發布時間:2021-07-10所屬分類:法律論文瀏覽:1

摘 要: 【內容摘要】 基于抗訴的法律監督性質,我國刑事訴訟法未規定檢察機關為被告人利益提起抗訴,即使抗訴客觀上有利于被告人,目的也是為了保證法律的正確實施,不受上訴不加刑規定的限制。檢察官上訴(抗訴)是否適用上訴不加刑原則,有日、德不同模式。在日本,

  【內容摘要】 基于抗訴的法律監督性質,我國刑事訴訟法未規定檢察機關為被告人利益提起抗訴,即使抗訴客觀上有利于被告人,目的也是為了保證法律的正確實施,不受上訴不加刑規定的限制。檢察官上訴(抗訴)是否適用上訴不加刑原則,有日、德不同模式。

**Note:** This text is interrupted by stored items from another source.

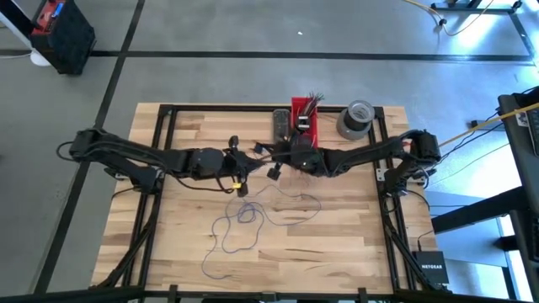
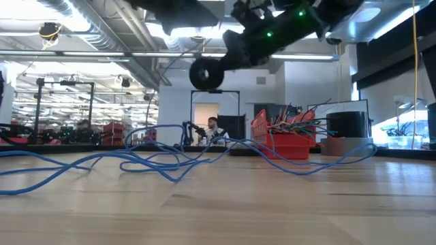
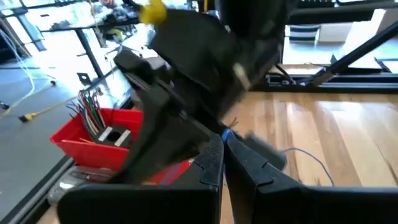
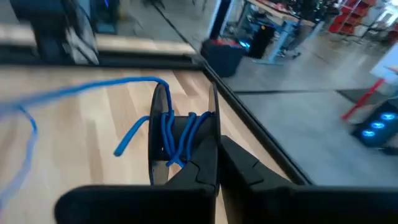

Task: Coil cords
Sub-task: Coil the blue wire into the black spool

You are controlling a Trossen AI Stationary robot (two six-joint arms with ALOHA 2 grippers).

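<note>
Both arms hang mid-counter (image 1: 185, 252). The right gripper (image 4: 217, 158) has its fingers pinched on a black spool (image 4: 163, 134) wound with blue cord (image 1: 244, 220), the rest sprawling loose over the wood. The left gripper (image 3: 224, 152) has its fingers pressed together, nothing visibly held.

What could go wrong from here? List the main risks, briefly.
1. Only a few loose turns of cord sit on the spool in the right hand, with a free end sticking out; they may slip off.
2. The rest lies in overlapping loops on the table and could knot when pulled.
3. It runs close by the red bin of wires and might snag.
</note>
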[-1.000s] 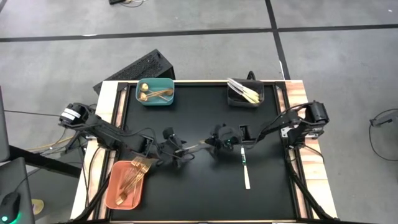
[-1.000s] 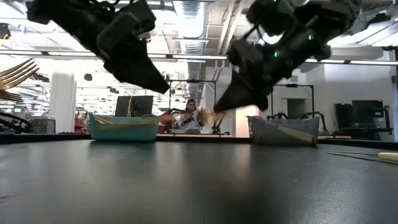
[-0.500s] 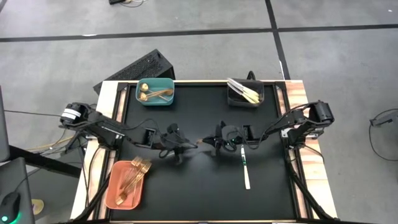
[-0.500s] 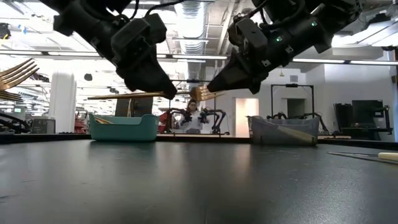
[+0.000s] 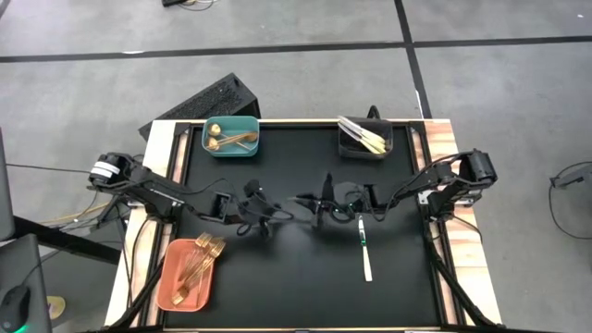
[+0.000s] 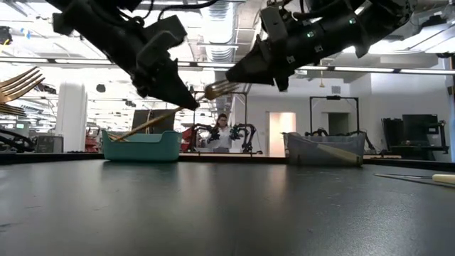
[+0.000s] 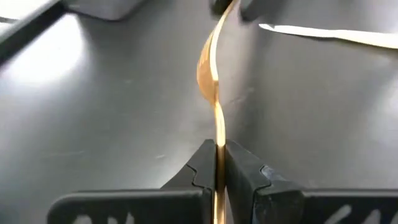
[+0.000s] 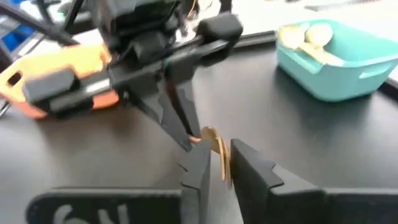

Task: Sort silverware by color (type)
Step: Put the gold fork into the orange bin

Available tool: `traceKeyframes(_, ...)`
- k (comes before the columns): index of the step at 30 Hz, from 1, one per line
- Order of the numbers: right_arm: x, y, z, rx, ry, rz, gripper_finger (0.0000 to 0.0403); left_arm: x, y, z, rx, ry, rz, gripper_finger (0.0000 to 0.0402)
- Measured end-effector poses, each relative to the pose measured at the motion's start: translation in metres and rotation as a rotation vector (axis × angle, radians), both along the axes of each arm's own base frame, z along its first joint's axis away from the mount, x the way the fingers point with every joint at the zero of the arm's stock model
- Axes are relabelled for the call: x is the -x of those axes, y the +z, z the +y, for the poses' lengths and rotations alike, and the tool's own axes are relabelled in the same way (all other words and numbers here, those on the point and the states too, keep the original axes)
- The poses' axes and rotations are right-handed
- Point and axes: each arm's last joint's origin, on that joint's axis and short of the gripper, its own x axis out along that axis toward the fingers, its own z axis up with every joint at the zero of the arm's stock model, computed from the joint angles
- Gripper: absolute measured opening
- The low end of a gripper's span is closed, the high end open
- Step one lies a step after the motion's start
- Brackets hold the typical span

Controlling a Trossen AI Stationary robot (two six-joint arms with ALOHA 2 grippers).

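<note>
High view: both arms meet mid-table; handover step.
Low view: gold spoon [image 6: 213, 91] bridges grippers above the table.
Left wrist: left gripper [image 7: 217, 163] pinches handle.
Right wrist: right gripper [image 8: 219, 167] slightly spread, spoon loose between its fingers. Next: right backs off, left carries to the teal bin [image 5: 231, 139].

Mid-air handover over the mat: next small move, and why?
Probably draw the right gripper straight back off the slim gold fork. The left gripper is shut on the fork's handle, and the right's fingers stand apart around its other end, so only clearing away seems left before the left carries it.
</note>
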Motion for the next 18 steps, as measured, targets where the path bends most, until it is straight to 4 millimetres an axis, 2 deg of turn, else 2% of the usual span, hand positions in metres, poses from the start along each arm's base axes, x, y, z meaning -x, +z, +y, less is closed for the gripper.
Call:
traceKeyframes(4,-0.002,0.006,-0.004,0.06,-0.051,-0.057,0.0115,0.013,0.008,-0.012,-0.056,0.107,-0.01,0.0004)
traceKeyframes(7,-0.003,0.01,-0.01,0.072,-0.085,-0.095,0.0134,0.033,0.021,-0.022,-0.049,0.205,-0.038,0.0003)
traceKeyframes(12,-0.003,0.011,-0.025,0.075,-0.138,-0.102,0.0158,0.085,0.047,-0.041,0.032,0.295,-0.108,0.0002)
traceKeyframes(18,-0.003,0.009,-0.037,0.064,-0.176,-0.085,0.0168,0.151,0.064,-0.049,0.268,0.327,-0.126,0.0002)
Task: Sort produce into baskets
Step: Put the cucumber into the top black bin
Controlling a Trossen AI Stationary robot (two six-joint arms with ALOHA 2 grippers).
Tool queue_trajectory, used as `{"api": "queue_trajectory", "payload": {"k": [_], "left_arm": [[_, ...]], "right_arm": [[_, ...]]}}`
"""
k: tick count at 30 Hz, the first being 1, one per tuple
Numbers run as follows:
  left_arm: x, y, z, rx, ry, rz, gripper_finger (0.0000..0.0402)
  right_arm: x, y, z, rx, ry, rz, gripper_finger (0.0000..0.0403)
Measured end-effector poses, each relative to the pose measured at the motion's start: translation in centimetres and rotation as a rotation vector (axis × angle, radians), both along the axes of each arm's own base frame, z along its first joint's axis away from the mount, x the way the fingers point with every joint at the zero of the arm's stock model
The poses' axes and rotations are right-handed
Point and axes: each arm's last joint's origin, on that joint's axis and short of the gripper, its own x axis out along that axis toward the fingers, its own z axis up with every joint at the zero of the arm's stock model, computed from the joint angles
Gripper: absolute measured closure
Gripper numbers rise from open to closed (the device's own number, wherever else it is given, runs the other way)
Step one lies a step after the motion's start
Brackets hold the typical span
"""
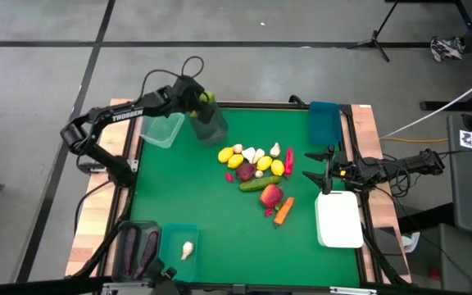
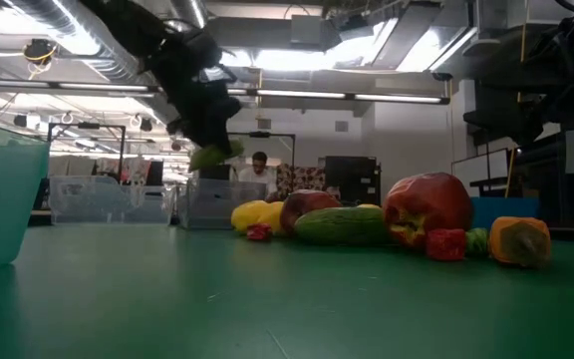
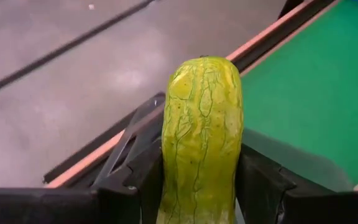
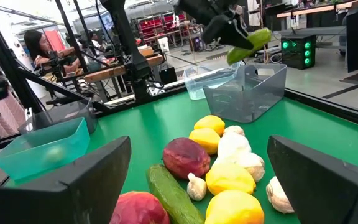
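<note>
From above, my left claw [image 1: 204,100] hangs over the smoky grey translucent plastic tub [image 1: 208,124] at the far side of the green surface [image 1: 220,213]; the light green veined toy cucumber [image 1: 206,98] it holds is mostly hidden by the claw. Just beside that tub stands a clear plastic tub [image 1: 161,129]. The pile of produce [image 1: 258,168] lies in the middle: yellow lemons, white garlic bulbs, a second green cucumber [image 1: 260,183], a red round fruit [image 1: 271,195] and an orange carrot [image 1: 284,211]. My right claw [image 1: 317,168] waits at the right edge with its fingers apart, between the blue tub [image 1: 324,122] and the flat white tray [image 1: 338,218]. At the near edge a teal tub [image 1: 179,245] holds one garlic bulb [image 1: 187,250], and the dark tub beside it holds purple eggplants [image 1: 138,247], partly cut off.

In the low view, the left claw is a dark shape against the lights; only the cucumber's tip shows under it.

In the left wrist view, both dark fingers [image 3: 263,183] press on the bumpy cucumber, whose lower end is cut off.

In the right wrist view, the held cucumber hangs above the grey tub, touching nothing else.
</note>
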Motion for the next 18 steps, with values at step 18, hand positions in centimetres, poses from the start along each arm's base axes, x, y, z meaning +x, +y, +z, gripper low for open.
{"api": "queue_trajectory", "payload": {"k": [18], "left_arm": [[2.1, 2.4, -2.7, -0.104, 0.151, -0.054, 0.0223]], "right_arm": [[0.0, 0.0, 0.0, -0.027, 0.006, -0.004, 0.0027]]}}
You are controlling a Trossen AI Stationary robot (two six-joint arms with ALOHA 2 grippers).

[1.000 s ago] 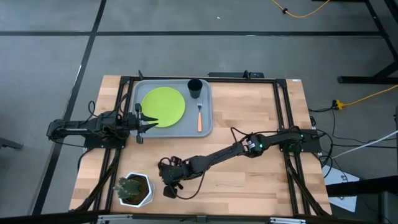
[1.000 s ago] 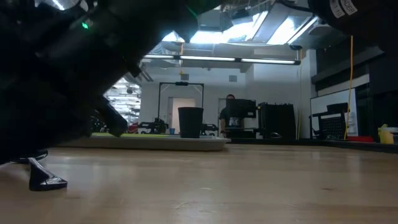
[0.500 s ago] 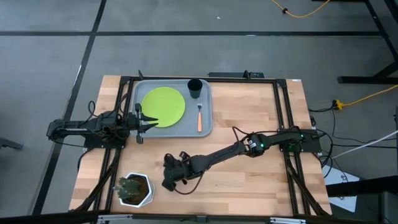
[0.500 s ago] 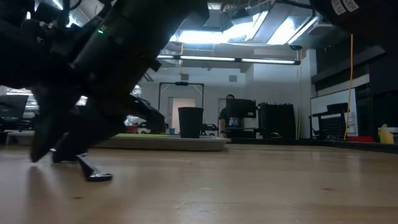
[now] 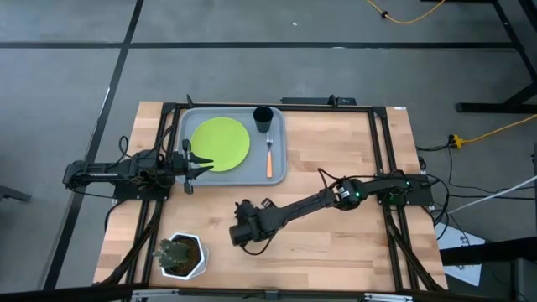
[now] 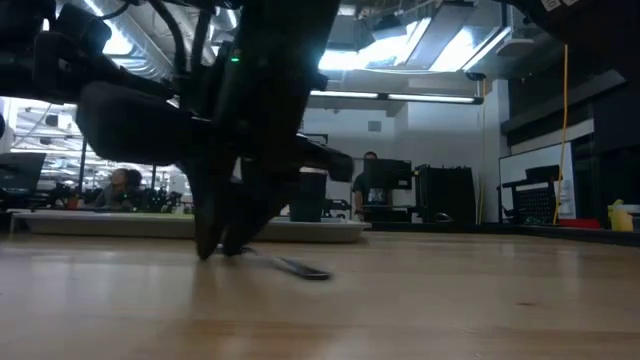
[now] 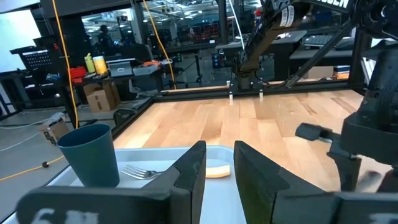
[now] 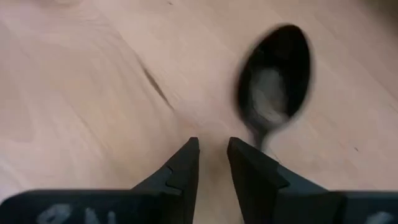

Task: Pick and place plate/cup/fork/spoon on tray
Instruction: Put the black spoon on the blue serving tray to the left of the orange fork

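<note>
The lime-green plate (image 5: 220, 141), the dark cup (image 5: 263, 118) and the orange-handled fork (image 5: 269, 159) lie on the grey-blue tray (image 5: 280, 174) at the table's far side. My right gripper (image 5: 243, 235) is near the table's middle, toward the near edge. It is shut on the dark spoon (image 8: 273, 74), which also shows in the low view (image 6: 300, 267). My left gripper (image 5: 195, 165) is shut and empty, level at the tray's left rim beside the plate. Its wrist view shows the cup (image 7: 90, 155) and the fork (image 7: 140, 172). My right gripper holds the spoon by its thin handle (image 8: 260, 142), which runs in under one finger, so the pinch itself is hidden. The fingers point down from above. The spoon slants down and away from them, its bowl (image 6: 308, 269) lowest and close to the table. I cannot tell whether the bowl touches the wood.
A white hexagonal pot with a plant (image 5: 180, 256) stands at the near left corner, left of my right gripper. Bare wood lies between my right gripper and the tray's near rim. Black frame rails run along the table's left and right sides.
My right gripper has moved toward the table's right edge and a little toward the tray, away from the plant pot. It carries the spoon along, still shut on it. The spoon's handle now slants flatter than before.
</note>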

在日本,檢察官作為公共利益的代表人,負有請求正當適用法律的職責;上訴不加刑原則的適用前提,是被告人上訴或者辯方其他主體為了被告人利益上訴,檢察官上訴即使客觀上有利于被告人,也不屬于“為被告人利益提出的上訴”,上訴審法院改判不受限制。德國刑事訴訟法典則規定,檢察官得為被告人利益上訴;僅由被告人,或者為了其利益由檢察院或者其法定代理人提起上訴的,對于行為法律后果的刑罰種類及刑度上,不允許作不利于被告人的變更。我國與日本模式相同,是否改采德國模式,應由立法機關決定。

抗訴的效力與上訴不加刑原則的適用——基于余金平交通肇事案二審改判的分析

  【關鍵詞】 上訴不加刑 抗訴 法律監督 為被告人利益抗訴 客觀上有利于被告人

  【基本案情】2019年6月5日18時許,某央企紀檢干部余金平與朋友王某等四人前往北京市海淀區五棵松附近聚餐,期間喝了四兩左右42度白酒。20時30分左右聚餐結束,余金平步行離開,21時2分39秒,到達單位。21時4分35秒,余金平駕駛小客車駛離單位停車場。

  21時28分37秒,余金平駕車由南向北行駛至北京市門頭溝區河堤路1公里處,在行車道內持續向右偏離并進入人行道,車輛右前方撞擊被害人宋某,致宋某身體騰空砸向車輛前機器蓋和前擋風玻璃,后再次騰空并向右前方連續翻滾直至落地,致宋某當場因顱腦損傷合并創傷性休克死亡。后余金平駕車撞擊道路右側護墻,校正行車方向回歸行車道,未停車并駛離現場。

  21時33分30秒,余金平駕車進入其居住地北京市門頭溝區某小區地下車庫。21時33分53秒,余金平停車熄火并繞車查看車身,發現車輛右前部損壞嚴重,右前門附近有斑狀血跡。21時34分27秒,余金平返回駕駛室,取出毛巾并擦拭車身血跡。21時35分25秒,余金平擦拭車身完畢,攜帶毛巾走出地下車庫,并將毛巾拋棄至地庫出口通道右側墻上。21時36分50秒,余金平離開小區步行前往現場。到現場以后發現有圍觀人群,聽有人議論說撞死人后離開現場。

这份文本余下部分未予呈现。